Please retype the listing below exactly, from its opening line through the line where "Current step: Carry" appears.

-.-.-

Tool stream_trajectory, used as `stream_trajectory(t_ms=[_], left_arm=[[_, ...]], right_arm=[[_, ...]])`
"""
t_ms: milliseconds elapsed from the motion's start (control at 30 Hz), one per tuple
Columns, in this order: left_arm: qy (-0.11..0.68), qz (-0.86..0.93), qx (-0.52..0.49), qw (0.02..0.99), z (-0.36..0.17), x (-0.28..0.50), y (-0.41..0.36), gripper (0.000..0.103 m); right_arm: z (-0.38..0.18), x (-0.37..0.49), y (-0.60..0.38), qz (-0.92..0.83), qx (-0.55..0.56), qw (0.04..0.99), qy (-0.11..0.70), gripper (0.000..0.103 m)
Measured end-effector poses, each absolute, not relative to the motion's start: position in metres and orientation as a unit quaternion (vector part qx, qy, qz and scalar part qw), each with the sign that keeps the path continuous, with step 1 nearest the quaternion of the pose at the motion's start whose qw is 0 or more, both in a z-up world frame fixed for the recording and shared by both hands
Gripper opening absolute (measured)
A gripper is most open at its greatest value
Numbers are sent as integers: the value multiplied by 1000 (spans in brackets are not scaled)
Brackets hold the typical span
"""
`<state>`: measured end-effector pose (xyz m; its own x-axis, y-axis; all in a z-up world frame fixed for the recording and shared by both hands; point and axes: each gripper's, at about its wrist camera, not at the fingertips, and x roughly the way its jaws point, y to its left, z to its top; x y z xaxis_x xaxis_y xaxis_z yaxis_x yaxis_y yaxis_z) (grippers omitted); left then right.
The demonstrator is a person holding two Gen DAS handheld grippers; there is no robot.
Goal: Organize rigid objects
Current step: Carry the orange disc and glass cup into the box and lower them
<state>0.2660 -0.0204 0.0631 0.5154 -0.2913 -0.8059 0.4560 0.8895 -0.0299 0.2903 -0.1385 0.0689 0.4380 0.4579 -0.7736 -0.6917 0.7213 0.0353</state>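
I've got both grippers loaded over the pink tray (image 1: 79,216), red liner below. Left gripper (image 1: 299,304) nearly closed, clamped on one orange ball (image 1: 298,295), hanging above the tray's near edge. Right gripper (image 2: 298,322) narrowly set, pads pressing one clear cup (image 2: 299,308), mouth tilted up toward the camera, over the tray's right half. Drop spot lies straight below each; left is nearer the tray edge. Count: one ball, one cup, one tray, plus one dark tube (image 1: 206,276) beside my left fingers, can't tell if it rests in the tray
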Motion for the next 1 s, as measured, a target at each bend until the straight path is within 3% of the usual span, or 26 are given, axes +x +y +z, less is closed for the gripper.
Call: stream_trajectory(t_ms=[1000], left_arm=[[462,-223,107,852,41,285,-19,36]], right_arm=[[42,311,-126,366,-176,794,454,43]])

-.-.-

• Task answer
Tool stream_trajectory, used as `stream_trajectory(t_ms=[_], left_arm=[[_, ...]], right_arm=[[_, ...]])`
"""
t_ms: milliseconds elapsed from the motion's start (control at 30 Hz), one per tuple
Columns, in this order: left_arm: qy (-0.11..0.68), qz (-0.86..0.93), qx (-0.52..0.49), qw (0.02..0.99), z (-0.36..0.17), x (-0.28..0.50), y (-0.41..0.36), gripper (0.000..0.103 m); right_arm: z (-0.38..0.18), x (-0.37..0.49), y (-0.60..0.38), qz (-0.92..0.83), qx (-0.55..0.56), qw (0.04..0.99), qy (-0.11..0.70), gripper (0.000..0.103 m)
Measured end-effector poses, each absolute, not relative to the motion's start: position in metres and orientation as a unit quaternion (vector part qx, qy, qz and scalar part qw), each with the sign that keeps the path continuous, with step 1 nearest the quaternion of the pose at the motion's start whose qw is 0 or more, both in a z-up world frame fixed for the recording and shared by both hands
Gripper opening absolute (measured)
A gripper is most open at its greatest value
Numbers are sent as integers: the value multiplied by 1000 (spans in brackets are not scaled)
Brackets hold the typical span
"""
`<state>`: measured end-effector pose (xyz m; its own x-axis, y-axis; all in a z-up world frame fixed for the recording and shared by both hands; point and axes: each gripper's, at about its wrist camera, not at the fingertips, and x roughly the way its jaws point, y to its left, z to its top; x y z xaxis_x xaxis_y xaxis_z yaxis_x yaxis_y yaxis_z) (grippers omitted); left then right.
The demonstrator is a person holding two Gen DAS handheld grippers; there is no robot.
Goal: Organize rigid objects
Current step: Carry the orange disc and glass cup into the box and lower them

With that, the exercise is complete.